La Carmen firmata da Jiři Bubeniček, un coreografo della Repubblica Ceca che iniziò la carriera come atleta in un circo equestre della sua famiglia, non è la riproposizione in balletto dell’opera di Georges Bizet su libretto di Meilhac e Halévy. Lo fu una trentina di anni fa la Carmen di Antonio Gades e Carlos Sauras che ha fatto il giro dei cinque continenti e da cui è stato tratto anche un film. Non segue neanche i passi de La tragédie de Carmen di Peter Brook creata a Les Bouffes du Nord di Parigi e che si è vista un quarto di secolo fa al Festival dei due mondi a Spoleto: utilizza parte della musica di Bizet, ma fonde il libretto con spunti dalla novella originale di Prosper Mérimée.
È una Carmen nuova di zecca che ha debuttato il 2 febbraio in un Teatro dell’Opera di Roma colmo in ogni ordine di posti, nonostante la serata piovosa e fredda, da un pubblico non solo curioso ma pronto a reagire a cosa avrebbe osato un coreografo che in gioventù lavorava in un circo. Al levar della bacchetta in buca – dirigeva Louis Lohraseb conosciuto in America ma poco noto in Italia – e del sipario sulla scena, i fucili erano metaforicamente puntanti. Silenzio quasi assoluto per due ore e un quarto (intervallo compreso). Al calar del sipario, un’esplosione non di applausi ma di ovazioni per dieci minuti. Jiři Bubeniček, e il curatore dell’arrangiamento musicale, Gabriele Bonolis avevano vinto la scommessa.
Cos’è questa Carmen? In primo luogo, segue abbastanza rigorosamente la novella di Mérimée; elimina, quindi, personaggi che sono fondamentali nell’opera di Bizet, come Escamillo e Micaela e ne introduce altri come il marito della protagonista Garcìa e un ricco viscido e lussurioso Generale britannico. In secondo luogo, parte dalla fine come nella novella: l’esecuzione di Don José per impiccagione e il suo ricordo, negli ultimi minuti di vita, della vicenda che lo ha trasformato da un giovane di campagna intenzionato a diventare prete, in un soldato e in pluriomicida.
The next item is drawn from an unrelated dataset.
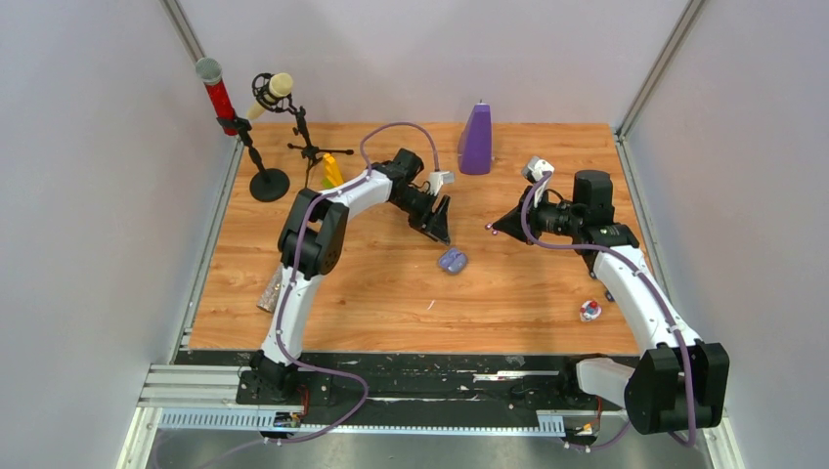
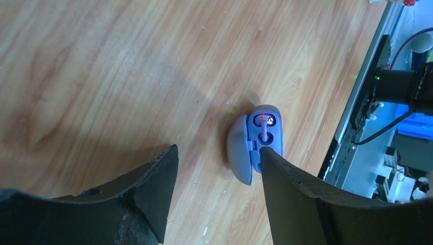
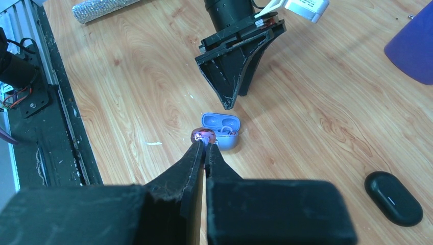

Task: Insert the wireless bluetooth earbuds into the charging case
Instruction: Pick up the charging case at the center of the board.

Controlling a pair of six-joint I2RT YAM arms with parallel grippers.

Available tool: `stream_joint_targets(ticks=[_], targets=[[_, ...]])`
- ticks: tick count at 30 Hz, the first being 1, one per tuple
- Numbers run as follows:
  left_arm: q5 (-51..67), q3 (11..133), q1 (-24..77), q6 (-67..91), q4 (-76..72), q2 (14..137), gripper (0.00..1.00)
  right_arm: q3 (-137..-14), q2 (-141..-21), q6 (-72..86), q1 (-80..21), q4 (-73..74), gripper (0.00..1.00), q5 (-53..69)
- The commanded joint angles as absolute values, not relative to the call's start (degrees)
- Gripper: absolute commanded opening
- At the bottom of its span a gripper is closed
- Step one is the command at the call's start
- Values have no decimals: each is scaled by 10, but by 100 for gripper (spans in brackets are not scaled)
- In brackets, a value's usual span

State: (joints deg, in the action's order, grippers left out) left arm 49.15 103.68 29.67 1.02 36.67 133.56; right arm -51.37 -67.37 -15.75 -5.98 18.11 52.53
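A pale purple charging case [image 1: 452, 260] lies open on the wooden table. Its lid [image 2: 237, 153] is folded out to one side, and one pale purple earbud [image 2: 265, 122] sits in its base, lit red. My left gripper [image 2: 219, 155] hangs open just above and behind the case [image 2: 255, 145], with one fingertip [image 2: 270, 161] overlapping the case's near end and nothing between the jaws. My right gripper [image 3: 205, 143] is shut on a second glossy earbud [image 3: 202, 136], held in the air to the right of the case [image 3: 222, 130]. From above, this gripper [image 1: 492, 228] is level with the left gripper [image 1: 440, 227].
A black oval case [image 3: 393, 198] lies shut on the table. A tall purple object [image 1: 476, 140] stands at the back. Two microphone stands [image 1: 269, 181] are at the back left. A silver roll [image 1: 271, 290] lies at the left edge, and a small red-and-white item [image 1: 589, 311] lies front right.
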Motion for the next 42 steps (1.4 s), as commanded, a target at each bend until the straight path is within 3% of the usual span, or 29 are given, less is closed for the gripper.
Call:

La trasformazione di Don José è il punto centrale del romanzo di Mérimée. Carmen è una cavalla impazzita che nessuno, neanche il marito, tenta più di domare o addestrare. I suoi soli obiettivi sono il sesso – trova tanto gustoso il giovane soldatino – e il denaro – la soddisfano in proposito i superiori di José ed il Generale britannico. Mérimée in persona è a Siviglia e osserva, prendendo appunti, il dipanarsi dell’intreccio. L’accento è quasi più su José (Amar Ramasar) che su Carmen (Rebecca Bianchi). Da giovane timido conosce l’eros e i tradimenti, si associa a trafficanti e uccide a coltellate il marito di Carmen, il proprio tenente e la femme fatale che lo ha rovinato. L’azione è rapida, la coreografia acrobatica, le scene (Gianni Carluccio) e i costumi (Anna Biagiotti) funzionali ed efficaci.
L’aspetto più innovativo è la partitura. Viene utilizzata in buona misura quella di Georges Bizet, ma ri-arrangiata e fusa con brani di Manuel de Falla, Isaac Albéniz, Mario Castelnuovo-Tedesco e Gariele Bonolis. Bonolis ha curato le fusion dei vari brani e ha orchestrato di nuovo il tutto, dando un senso di unità e di coesione. Si ascoltano, ad esempio, l’introduzione di El Amor Brujo e lo “Ataceder” di El Sombrero de Tri Picos di De Falla e la magnifica Siciliana per flauto e chitarra di Castelnuovo-Tedesco senza il flusso orchestrale abbia soluzioni di continuità. L’abilità del maestro concertatore e dell’orchestra hanno indubbiamente merito nel successo dell’operazione che è in gran misura un mirabile pastiche come quelli confezionati da Händel (e altri) in epoca barocca. La musica è densa di tensione e avvince gli ascoltatori
Ottimo il cast e il corpo di ballo. Eleonora Abbagnato sta portando una vera rivoluzione al Teatro dell’Opera.